■ Problem details: Produce an exact copy of all the data below, dropping every image.

■ Source material:
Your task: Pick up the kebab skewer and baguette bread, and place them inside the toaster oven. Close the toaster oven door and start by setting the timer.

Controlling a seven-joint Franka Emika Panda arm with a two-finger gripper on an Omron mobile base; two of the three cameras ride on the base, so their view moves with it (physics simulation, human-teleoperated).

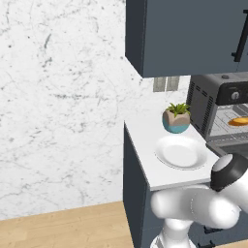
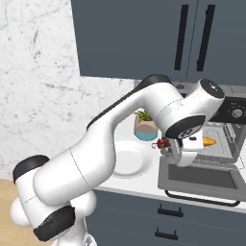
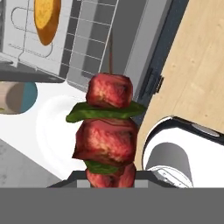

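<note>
baguette bread [image 2: 208, 141] inside toaster oven [image 2: 226, 129], plate [image 1: 181, 152] left of oven, potted plant [image 1: 176, 117] behind plate

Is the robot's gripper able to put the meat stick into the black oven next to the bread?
Probably yes. The gripper, shut on the reddish-brown kebab skewer, hangs before the open toaster oven door; the wire rack beside the golden baguette bread looks free.

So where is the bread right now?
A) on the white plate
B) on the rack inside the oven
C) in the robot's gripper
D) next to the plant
B: the bread lies on the wire rack inside the open oven, while the plate is bare and the gripper holds the skewer.
</note>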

■ Response to this task:
Your task: Pick up the kebab skewer and baguette bread, and place them inside the toaster oven. Close the toaster oven door and start by setting the timer.

Controlling a seven-joint Franka Emika Panda arm with a two-finger gripper on an Omron mobile base; two of the three cameras ride on the base, so their view moves with it (physics simulation, human-teleoperated).


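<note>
baguette bread [image 2: 208, 141] inside toaster oven [image 2: 226, 129], plate [image 1: 181, 152] left of oven, potted plant [image 1: 176, 117] behind plate

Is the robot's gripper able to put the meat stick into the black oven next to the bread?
Probably yes. The gripper, shut on the reddish-brown kebab skewer, hangs before the open toaster oven door; the wire rack beside the golden baguette bread looks free.

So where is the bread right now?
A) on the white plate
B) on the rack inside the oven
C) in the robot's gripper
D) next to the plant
B: the bread lies on the wire rack inside the open oven, while the plate is bare and the gripper holds the skewer.
</note>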

This is the complete answer to the exercise.